Hell no. I don't trust you. It's probably gonna break and fall apart then stab me in the spine. Komachi and Horikita too weren't entirely convinced of its safety.

"How about you sit on your handy work first. Hime sama." Horikita pointed at Yukino.

"I am perfectly confident of my building skills, and Yuigahama san helped too."

"Yukinon that's so mean!"

Yukino boldly articulated herself and slowly sat down on the chair. Wiggling a bit and it didn't fall apart. Then did she proudly smile and release a breath of relief.

"So? Proof my handy skills are sufficient?" Yukino smirked at Horikita.

"It was all Princess Peach. Thanks, Princess Peach!" Horikita smiled fakely.

"Ah. It wasn't just me Horikita san. Yukinon helped a lot too."

"Oh, you are too modest. By the way. Why do you call everyone by their nicknames."

"Uh. I don't know. hehe."

"Yui san. What would you call Horikita san?" Komachi asks. Yuigahama looked scared for a moment as she was worried that if she made a nickname that Horikita disliked, she would literally murder her with her red eyes alone.

"Uh...I don't know!
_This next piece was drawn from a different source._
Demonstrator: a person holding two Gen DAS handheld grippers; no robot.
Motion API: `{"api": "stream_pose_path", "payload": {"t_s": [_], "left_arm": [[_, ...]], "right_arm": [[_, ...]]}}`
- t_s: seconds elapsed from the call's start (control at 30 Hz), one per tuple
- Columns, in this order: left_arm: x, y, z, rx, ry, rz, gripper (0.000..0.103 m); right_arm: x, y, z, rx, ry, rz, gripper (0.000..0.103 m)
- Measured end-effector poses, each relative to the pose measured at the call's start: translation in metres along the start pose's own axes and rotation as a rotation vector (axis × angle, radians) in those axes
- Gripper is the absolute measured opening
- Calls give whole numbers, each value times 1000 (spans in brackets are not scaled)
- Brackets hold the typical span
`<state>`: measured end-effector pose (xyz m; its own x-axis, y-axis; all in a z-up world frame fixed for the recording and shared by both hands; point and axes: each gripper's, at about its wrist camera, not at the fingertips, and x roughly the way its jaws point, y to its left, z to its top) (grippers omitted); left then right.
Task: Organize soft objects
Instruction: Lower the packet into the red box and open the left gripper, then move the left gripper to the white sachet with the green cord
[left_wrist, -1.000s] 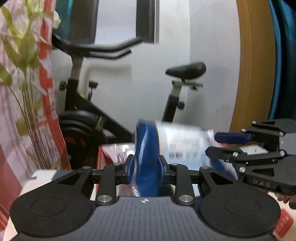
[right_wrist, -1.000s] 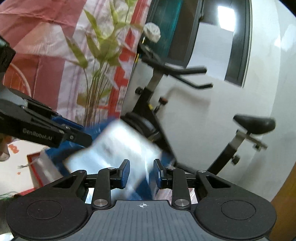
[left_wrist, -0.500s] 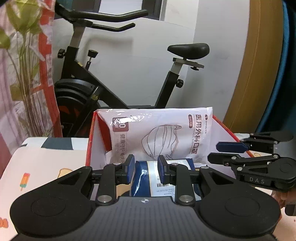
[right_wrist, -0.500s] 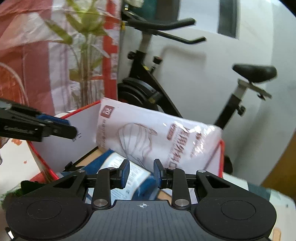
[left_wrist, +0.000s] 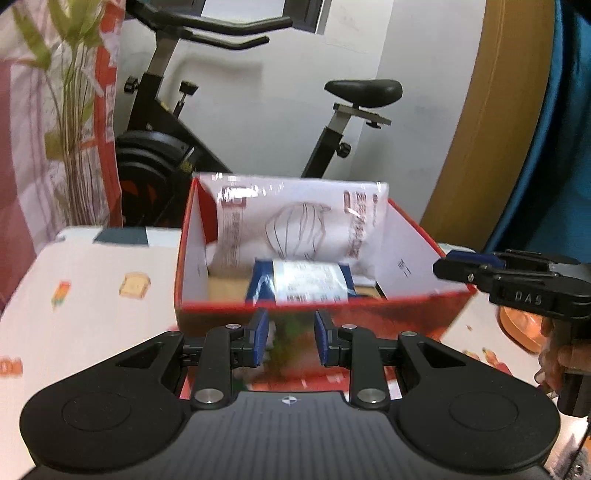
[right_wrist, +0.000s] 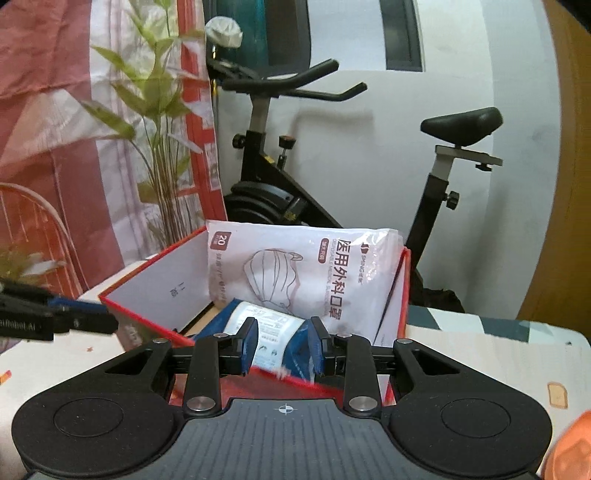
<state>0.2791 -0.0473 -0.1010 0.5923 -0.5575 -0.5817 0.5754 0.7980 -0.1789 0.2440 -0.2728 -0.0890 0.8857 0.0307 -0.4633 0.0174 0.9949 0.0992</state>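
- A red box with white inner walls stands on a worktop covered by a pale cloth printed with small food pictures; the same red box shows in the right wrist view.
- Inside the box, a white mask packet leans upright against the far wall, its line drawing of a face mask and its printed characters facing the cameras; the right wrist view shows the mask packet most sharply.
- A blue pack with a white label lies on the box floor, just in front of the mask packet; in the right wrist view the blue pack appears tilted.
- The left gripper hangs outside the box's near wall, its blue-padded jaws apart with nothing between them.
- The right gripper hovers at the box's near edge, jaws likewise parted and holding nothing; the blue pack is seen beyond the gap.
- Each gripper shows at the edge of the other's view: the right gripper beside the box's right corner, the left gripper, blurred, by its left.
- An exercise bike and a leafy plant stand behind the worktop.
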Motion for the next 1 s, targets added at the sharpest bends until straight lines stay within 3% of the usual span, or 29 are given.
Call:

Give me some time!"

Soon enough we finished building the table and chairs, and the living room looks somewhat living rooms. But it still doesn't seem homely.

"It still appears to be lacking quite a lot of things." I crack my neck after sitting on the floor for an hour building the things.
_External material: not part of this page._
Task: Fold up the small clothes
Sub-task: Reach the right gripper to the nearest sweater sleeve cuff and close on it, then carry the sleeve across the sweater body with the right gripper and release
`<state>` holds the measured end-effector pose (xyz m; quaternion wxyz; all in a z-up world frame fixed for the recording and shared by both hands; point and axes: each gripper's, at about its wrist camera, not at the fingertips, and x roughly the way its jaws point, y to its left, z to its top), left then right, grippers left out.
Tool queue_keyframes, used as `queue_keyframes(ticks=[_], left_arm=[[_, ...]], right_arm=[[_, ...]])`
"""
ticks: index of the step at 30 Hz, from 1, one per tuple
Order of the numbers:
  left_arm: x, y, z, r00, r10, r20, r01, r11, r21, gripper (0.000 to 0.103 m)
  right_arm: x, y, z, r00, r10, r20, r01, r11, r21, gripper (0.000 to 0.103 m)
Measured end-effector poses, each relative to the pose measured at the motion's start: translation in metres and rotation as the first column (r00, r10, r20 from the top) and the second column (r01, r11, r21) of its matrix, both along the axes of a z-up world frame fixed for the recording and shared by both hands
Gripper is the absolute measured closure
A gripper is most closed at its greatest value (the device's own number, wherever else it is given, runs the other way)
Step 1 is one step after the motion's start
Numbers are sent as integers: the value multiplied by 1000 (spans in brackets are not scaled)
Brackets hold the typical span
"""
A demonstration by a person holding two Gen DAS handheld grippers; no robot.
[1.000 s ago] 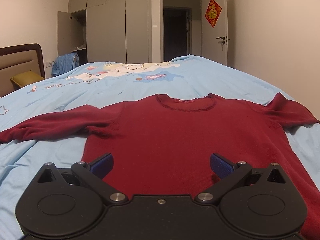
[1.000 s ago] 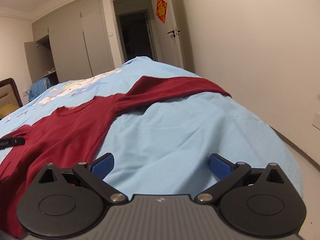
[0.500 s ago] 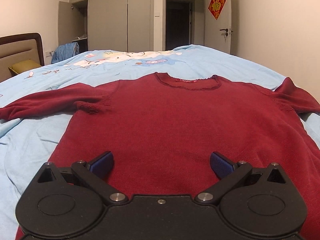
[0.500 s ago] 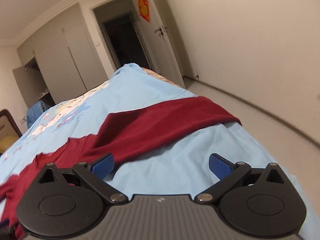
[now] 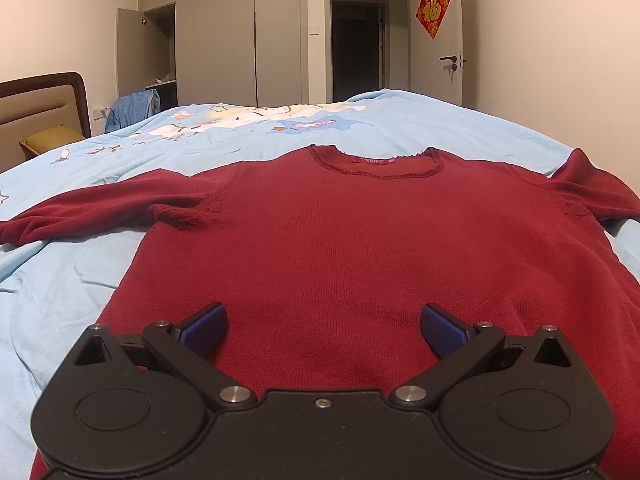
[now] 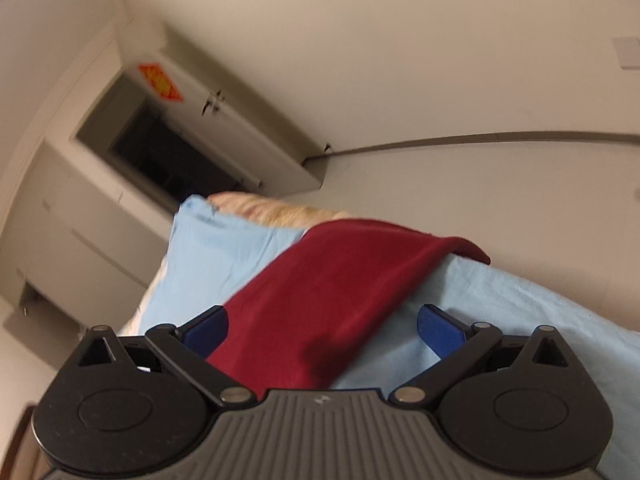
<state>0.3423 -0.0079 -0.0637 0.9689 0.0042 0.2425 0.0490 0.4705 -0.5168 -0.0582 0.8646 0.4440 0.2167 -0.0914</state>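
- On the light blue bedspread (image 5: pixel 72 280) lies the dark red sweater (image 5: pixel 360 240), spread flat, front up, neckline toward the far wardrobe (image 5: pixel 236 40).
- Left gripper (image 5: pixel 322 326) hangs level over the sweater's lower body, pointing along it toward the collar; its blue pads (image 5: pixel 204 326) are spread wide with only fabric showing between them, and whether they touch the knit cannot be told.
- Right gripper (image 6: pixel 322 328) is rolled strongly to one side, so the room tilts in its view; its fingers are likewise spread wide, gripping nothing.
- One sleeve (image 6: pixel 352 280) runs between those parted fingers and drapes toward the bed's edge; contact with it cannot be told.
- Hard to make out: the right wrist view is motion-blurred.
- Cut off: the sweater's hem is hidden behind the left gripper's body, and the left sleeve's cuff leaves the frame.
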Motion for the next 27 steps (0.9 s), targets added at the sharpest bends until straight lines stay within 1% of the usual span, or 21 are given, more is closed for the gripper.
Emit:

"Indeed, how can you live in an unfurnished house for so long." Yukino stood up and brushed her self off any wooden dust from screwing in the screws.

"All I need for school is a bed and a desk. The other stuff doesn't concern me?"

"Don't you need a sofa or television for entertainment?" Komachi added.

"I don't like a lot of things. But I have a laptop when I need it."

"What shows do you like Horikita san!" Yuigahama exclaimed.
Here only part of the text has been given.